In the fourth place, I am troubled by what almost appears to be an attempt to rewrite the history of that turbulent era in the Maine woods. Timber and meadow grass on thousands of acres were being lost to forest fires, not all of natural origin. Pillage of these reserved lots by trespassers was commonplace. The State Land Agent was selling in a competitive market because, early in this period at least, Massachusetts was still disposing of the lands in Maine which belonged to that commonwealth, and sales were being made from other large tracts, such as the Bingham purchases.4 The State was, as the Referee noted, eager to get title as far as practicable into private parties who might be able to deal more effectively with the continuing problem of trespassers.
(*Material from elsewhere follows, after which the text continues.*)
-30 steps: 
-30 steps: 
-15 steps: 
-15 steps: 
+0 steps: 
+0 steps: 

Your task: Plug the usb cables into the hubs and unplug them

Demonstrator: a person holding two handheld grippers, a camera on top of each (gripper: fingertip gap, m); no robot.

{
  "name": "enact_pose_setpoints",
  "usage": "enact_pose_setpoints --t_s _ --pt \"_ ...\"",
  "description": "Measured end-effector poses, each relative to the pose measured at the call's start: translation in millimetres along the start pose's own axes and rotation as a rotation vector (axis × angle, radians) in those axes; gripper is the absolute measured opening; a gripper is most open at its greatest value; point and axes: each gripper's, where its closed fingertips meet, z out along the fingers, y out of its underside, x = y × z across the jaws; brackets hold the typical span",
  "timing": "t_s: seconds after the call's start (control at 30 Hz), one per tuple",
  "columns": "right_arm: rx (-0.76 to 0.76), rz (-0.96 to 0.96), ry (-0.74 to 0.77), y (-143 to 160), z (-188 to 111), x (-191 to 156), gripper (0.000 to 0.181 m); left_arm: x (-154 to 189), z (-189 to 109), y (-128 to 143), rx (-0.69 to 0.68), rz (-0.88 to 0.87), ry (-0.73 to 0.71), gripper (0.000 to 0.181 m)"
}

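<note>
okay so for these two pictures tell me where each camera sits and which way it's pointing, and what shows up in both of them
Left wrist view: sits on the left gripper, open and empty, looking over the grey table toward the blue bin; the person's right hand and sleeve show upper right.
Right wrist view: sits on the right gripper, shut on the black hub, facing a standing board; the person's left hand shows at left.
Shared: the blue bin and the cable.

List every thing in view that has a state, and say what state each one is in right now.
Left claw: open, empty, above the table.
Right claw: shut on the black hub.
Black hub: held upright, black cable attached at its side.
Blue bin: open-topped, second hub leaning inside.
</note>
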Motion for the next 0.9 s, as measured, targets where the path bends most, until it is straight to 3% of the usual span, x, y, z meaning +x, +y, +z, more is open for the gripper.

Nevertheless, the majority’s opinion implies that experienced businessmen of that period were ready to pay good money for a single crop of timber and a single crop of grass, not with a view to harvesting each crop at the optimum season, but sometime over a period of several decades.
Finally, I am disturbed by the majority’s declaring that a conveyance of cutting rights without more conveys no rights beyond the crop then in existence, and then citing one Idaho case for the proposition which the majority would make the rule of this case. M. & I. Timber Co. v. Hope Silver-Lead Mines, Inc., 91 Idaho 638, 640, 428 P.2d 955, 957 (1967). The Plaintiff in that case, however, claimed under a deed to “all that standing timber.” In the deeds being interpreted in the case at bar there was no limitation to timber standing- or to *503grass growing at the times of the several grants.
To me the broad language of the grant, set forth above, is clear and unambiguous. I would give it its plain meaning.
. At issue in that case decided some 50 years after the enactment of our 1850 statute was the right to cut timber on the reserved lots after a portion of the township had been incorporated as the town of Millinocket.
. A profit á prendre is a right by one to take a part of the soil or produce of the land of another. Beckwith v. Rossi, 157 Me. 532, 534, 175 A.2d 732, 735 (1961). It may be a personal right, and therefore held in gross, or it may be a right held as an appurtenance to other land. It is a license coupled with an easement. Restatement, Property § 399(b) (1944); 3 H. Tiffany, Real Property, § 427, et seq. (3d ed. 1939).
.See, e. g., Clap v. Draper, 4 Mass. 266 (1808); Erskine v. Plummer, 7 Me. 447, 450 (1831); R.S., 1840, ch. 3, §§ 5, 8, 41; ch. 112, § 38; P.L. 1844, ch. 123, § 19.
. See R. Wood, A History of Lumbering in Maine, 1820-1861, ch. III “The Timberlands” (1971); D. Smith, A History of Lumbering in Maine, 1861-1960, ch. 7 “Lumbering and Land Sales — 1860-1890” (1972).